Big Phish, Little Phish


I’m at home for the tail end of my fall break, and my mom just showed me the most sophisticated phishing scheme I’ve ever seen. She got a letter purporting to be from her mortgage company, informing her of the theft of a computer containing her customer data and offering to sign her up for an (expensive) identity-theft protection system.

She thought it was a scam by her mortgage company to sign her up for an expensive service when they’d be liable for any misuse of her data. But I looked closer at the letter and realized it was a third-party scam to get her credit card information. The PO Box number on the paper form she was supposed to fill out and return didn’t match up; the letter was printed in black-and-white instead of color; the URL to which she was supposed to go if she preferred online registration wasn’t the same as the company’s.

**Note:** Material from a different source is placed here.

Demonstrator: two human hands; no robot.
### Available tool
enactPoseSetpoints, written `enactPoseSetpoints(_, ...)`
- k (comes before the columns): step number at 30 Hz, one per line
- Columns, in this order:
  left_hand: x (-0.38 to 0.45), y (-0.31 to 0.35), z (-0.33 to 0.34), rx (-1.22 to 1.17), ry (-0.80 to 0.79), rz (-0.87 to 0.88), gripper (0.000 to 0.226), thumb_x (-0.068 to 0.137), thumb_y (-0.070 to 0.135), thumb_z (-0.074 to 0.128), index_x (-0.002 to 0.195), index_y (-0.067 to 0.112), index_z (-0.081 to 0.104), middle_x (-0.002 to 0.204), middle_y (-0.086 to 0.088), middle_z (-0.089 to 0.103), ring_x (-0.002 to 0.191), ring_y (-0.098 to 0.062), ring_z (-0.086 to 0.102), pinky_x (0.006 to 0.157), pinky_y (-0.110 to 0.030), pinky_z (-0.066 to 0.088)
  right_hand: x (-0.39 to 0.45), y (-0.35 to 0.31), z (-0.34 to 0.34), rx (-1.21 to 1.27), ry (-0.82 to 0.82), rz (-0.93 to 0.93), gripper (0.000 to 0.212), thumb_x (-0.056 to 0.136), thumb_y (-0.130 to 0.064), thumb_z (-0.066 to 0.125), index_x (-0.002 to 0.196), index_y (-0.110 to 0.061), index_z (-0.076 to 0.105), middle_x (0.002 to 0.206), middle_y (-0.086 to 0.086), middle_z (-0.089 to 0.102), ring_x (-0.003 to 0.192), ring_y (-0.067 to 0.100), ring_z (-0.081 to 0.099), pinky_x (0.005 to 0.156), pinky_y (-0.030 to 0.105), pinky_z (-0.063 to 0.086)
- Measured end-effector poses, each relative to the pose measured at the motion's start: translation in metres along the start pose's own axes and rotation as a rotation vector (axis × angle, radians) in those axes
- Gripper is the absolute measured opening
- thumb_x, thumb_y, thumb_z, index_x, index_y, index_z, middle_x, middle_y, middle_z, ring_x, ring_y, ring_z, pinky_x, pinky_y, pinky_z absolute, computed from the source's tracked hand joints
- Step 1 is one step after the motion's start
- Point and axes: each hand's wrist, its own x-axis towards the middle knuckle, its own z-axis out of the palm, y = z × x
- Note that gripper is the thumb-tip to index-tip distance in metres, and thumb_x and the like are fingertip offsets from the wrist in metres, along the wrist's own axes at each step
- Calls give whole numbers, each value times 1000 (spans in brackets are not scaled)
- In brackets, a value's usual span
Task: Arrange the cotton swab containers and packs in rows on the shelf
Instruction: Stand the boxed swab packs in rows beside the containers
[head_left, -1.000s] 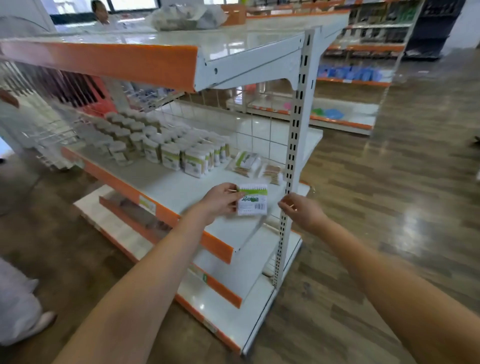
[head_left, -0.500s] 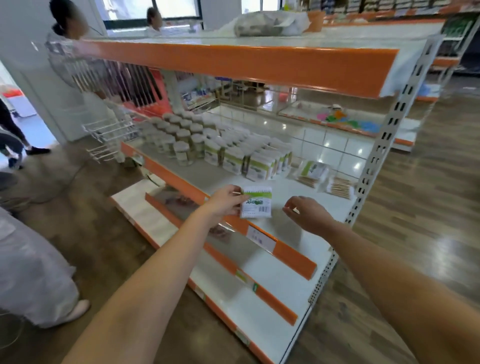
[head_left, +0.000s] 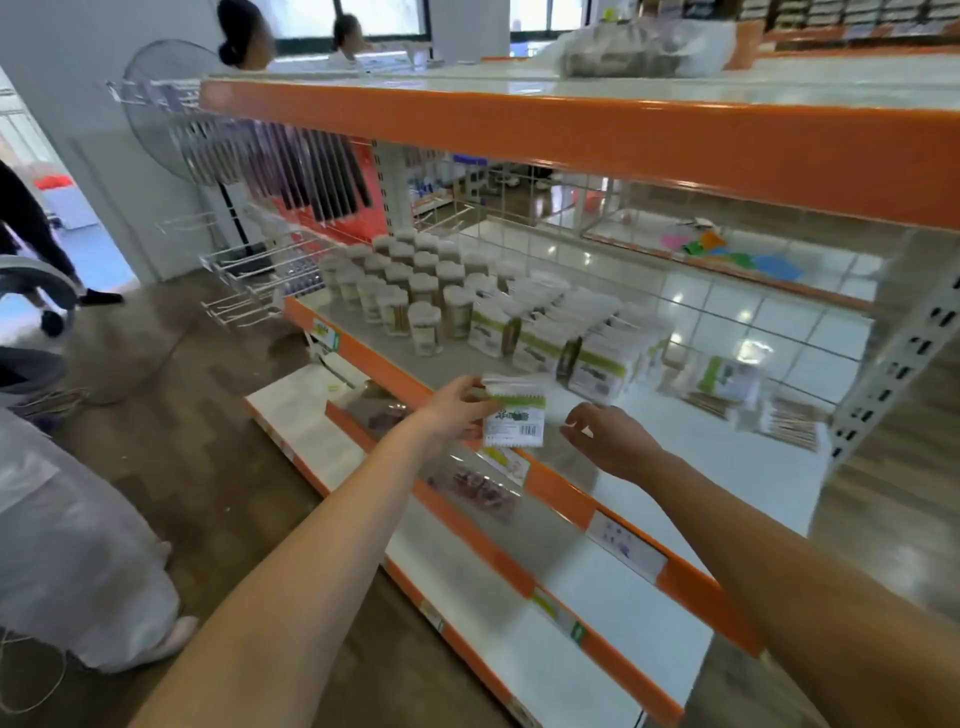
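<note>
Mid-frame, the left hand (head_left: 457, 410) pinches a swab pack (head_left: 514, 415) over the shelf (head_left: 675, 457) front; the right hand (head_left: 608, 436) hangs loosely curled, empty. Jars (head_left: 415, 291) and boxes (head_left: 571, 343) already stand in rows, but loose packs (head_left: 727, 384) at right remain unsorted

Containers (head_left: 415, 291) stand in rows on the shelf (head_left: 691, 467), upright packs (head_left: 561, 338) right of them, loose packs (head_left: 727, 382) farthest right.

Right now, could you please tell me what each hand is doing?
Left hand: holding the cotton swab pack by its left edge.
Right hand: holding nothing, fingers loosely curled.
</note>
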Motion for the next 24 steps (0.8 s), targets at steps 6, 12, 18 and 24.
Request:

But the things they did right were remarkable. The letterhead was a close copy of the real thing; the addresses were all in the same place (just different in a few digits); the language was free of the usual malapropisms and typoes that characterize most phishing attempts; they went to the trouble of laying out a complex sign-up form that could have passed for a genuine one. That they were using a snail-mail based attack at all was a perverse proof of their dedication: this is the kind of scam it takes professionals to finance and execute.

Now, the interesting twist on this whole story is that the letter’s basic pitch — that her information had been stolen from the company’s server — has to be true. After all, this was a mailing targeted at customers of the mortgage company.

If this is any indication, the future of phishing looks bleak indeed.

UPDATE: No, wait! Further inspection indicates that the mailing is probably genuine. In a sense, this is even worse—the company’s security practices are mighty sketchy. I’ll be doing some more investigation and then writing this incident up for Lawmeme.